● **BRIEF**: Check every line of the material below, and show those that contain "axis".

===

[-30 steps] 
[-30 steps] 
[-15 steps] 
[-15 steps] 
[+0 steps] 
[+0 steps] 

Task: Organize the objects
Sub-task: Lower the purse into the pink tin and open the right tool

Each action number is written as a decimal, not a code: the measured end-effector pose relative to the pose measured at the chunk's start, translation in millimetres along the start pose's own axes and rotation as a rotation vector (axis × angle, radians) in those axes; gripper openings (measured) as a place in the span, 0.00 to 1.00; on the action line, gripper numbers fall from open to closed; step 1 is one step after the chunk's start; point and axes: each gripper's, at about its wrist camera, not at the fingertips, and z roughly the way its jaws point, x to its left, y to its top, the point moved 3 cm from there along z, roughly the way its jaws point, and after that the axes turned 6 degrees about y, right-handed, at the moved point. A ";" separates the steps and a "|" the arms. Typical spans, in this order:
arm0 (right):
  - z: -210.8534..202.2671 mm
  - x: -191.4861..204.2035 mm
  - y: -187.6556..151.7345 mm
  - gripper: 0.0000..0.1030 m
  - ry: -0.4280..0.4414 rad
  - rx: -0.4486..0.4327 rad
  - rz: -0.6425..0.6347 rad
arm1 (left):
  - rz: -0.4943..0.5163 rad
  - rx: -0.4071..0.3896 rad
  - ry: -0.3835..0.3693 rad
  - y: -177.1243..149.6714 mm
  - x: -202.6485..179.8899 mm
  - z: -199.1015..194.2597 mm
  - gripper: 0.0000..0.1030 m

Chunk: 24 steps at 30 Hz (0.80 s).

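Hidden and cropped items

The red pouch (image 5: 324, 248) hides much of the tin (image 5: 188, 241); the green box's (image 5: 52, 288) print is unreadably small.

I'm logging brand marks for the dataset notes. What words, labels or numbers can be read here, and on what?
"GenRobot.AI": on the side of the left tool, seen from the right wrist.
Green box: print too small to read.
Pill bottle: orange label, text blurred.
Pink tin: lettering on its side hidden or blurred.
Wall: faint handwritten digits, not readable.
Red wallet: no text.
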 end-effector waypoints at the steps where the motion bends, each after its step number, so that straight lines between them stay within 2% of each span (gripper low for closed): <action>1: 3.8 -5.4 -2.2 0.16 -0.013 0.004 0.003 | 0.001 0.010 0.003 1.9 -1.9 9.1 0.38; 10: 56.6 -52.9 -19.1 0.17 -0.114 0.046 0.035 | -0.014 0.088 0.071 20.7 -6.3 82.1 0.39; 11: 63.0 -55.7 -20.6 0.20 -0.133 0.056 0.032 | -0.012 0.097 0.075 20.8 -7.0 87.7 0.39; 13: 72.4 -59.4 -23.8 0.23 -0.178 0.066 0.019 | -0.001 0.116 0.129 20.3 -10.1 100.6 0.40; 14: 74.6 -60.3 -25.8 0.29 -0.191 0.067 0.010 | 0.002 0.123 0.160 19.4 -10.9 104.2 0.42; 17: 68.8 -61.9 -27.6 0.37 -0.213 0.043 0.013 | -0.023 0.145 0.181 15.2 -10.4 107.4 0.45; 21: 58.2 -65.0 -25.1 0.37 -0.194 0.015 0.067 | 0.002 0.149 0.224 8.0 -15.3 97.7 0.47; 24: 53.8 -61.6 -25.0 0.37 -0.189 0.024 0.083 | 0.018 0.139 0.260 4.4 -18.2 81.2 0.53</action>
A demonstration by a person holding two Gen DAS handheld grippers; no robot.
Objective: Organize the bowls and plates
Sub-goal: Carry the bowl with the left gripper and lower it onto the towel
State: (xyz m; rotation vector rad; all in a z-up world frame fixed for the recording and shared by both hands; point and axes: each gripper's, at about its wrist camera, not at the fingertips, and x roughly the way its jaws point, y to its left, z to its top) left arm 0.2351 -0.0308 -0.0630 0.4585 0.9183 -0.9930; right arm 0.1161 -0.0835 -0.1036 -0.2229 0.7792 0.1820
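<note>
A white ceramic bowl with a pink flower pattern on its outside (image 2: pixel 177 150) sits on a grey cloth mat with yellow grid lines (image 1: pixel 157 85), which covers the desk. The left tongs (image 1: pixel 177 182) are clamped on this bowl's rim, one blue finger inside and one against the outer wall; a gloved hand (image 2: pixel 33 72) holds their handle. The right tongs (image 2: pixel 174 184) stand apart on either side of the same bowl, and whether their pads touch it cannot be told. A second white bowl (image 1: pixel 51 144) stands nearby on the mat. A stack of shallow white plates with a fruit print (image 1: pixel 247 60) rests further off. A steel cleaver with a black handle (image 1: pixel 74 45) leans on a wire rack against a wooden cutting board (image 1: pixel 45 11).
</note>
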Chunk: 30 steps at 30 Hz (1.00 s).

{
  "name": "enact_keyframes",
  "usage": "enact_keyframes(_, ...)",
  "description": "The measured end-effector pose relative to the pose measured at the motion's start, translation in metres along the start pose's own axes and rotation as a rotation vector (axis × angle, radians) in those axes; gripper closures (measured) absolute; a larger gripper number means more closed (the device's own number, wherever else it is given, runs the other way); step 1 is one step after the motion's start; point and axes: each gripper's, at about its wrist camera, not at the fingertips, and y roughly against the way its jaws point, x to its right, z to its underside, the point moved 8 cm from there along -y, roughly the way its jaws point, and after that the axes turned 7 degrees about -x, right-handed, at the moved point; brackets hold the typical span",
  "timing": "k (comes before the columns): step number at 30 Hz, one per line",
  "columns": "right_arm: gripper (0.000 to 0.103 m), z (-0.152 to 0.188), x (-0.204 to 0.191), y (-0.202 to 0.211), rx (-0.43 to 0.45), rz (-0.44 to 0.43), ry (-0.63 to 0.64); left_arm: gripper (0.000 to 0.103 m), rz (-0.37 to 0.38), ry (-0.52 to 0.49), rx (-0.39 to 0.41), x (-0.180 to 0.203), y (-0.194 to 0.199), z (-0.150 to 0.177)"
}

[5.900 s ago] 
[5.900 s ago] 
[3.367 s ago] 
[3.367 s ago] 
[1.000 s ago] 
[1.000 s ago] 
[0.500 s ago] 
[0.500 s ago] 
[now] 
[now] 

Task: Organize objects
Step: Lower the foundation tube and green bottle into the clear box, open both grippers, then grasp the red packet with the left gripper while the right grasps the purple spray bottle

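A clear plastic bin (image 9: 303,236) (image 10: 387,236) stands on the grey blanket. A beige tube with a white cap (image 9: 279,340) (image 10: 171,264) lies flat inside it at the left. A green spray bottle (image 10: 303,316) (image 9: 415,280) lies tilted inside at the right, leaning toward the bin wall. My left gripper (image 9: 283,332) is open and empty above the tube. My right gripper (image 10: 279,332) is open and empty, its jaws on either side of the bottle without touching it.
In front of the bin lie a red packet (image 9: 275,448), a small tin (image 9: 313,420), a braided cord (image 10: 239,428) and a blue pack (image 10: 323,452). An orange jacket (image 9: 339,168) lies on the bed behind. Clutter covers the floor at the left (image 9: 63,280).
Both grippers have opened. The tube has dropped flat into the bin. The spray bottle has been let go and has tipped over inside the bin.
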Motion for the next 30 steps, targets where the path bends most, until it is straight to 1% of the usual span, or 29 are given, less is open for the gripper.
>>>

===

● **SOLVED EXERCISE**:
Each action number is written as a decimal, not a code: the measured end-effector pose relative to the pose measured at the chunk's start, translation in millimetres along the start pose's own axes and rotation as a rotation vector (axis × angle, radians) in those axes; gripper openings (measured) as a place in the span, 0.00 to 1.00; on the action line, gripper numbers fall from open to closed; step 1 is one step after the chunk's start; point and axes: each gripper's, at about its wrist camera, not at the fingertips, and z roughly the way its jaws point, x to its left, y to its top, the point moved 3 cm from there along z, roughly the way its jaws point, and after that the axes turned 6 degrees about y, right-handed, at the moved point. A ";" separates the steps and a "|" the arms. Typical spans, in this order:
  "description": "The measured end-effector pose relative to the pose measured at the motion's start, translation in metres along the start pose's own axes and rotation as a rotation vector (axis × angle, radians) in those axes; gripper closures (measured) absolute; a larger gripper number means more closed (the device's own number, wherever else it is given, runs the other way); step 1 is one step after the motion's start; point and axes: each gripper's, at about its wrist camera, not at the fingertips, and y roughly against the way its jaws point, x to its right, z to its underside, the point moved 8 cm from there along -y, roughly the way its jaws point, and after that the axes turned 7 degrees about -x, right-handed, at the moved point; brackets hold the typical span",

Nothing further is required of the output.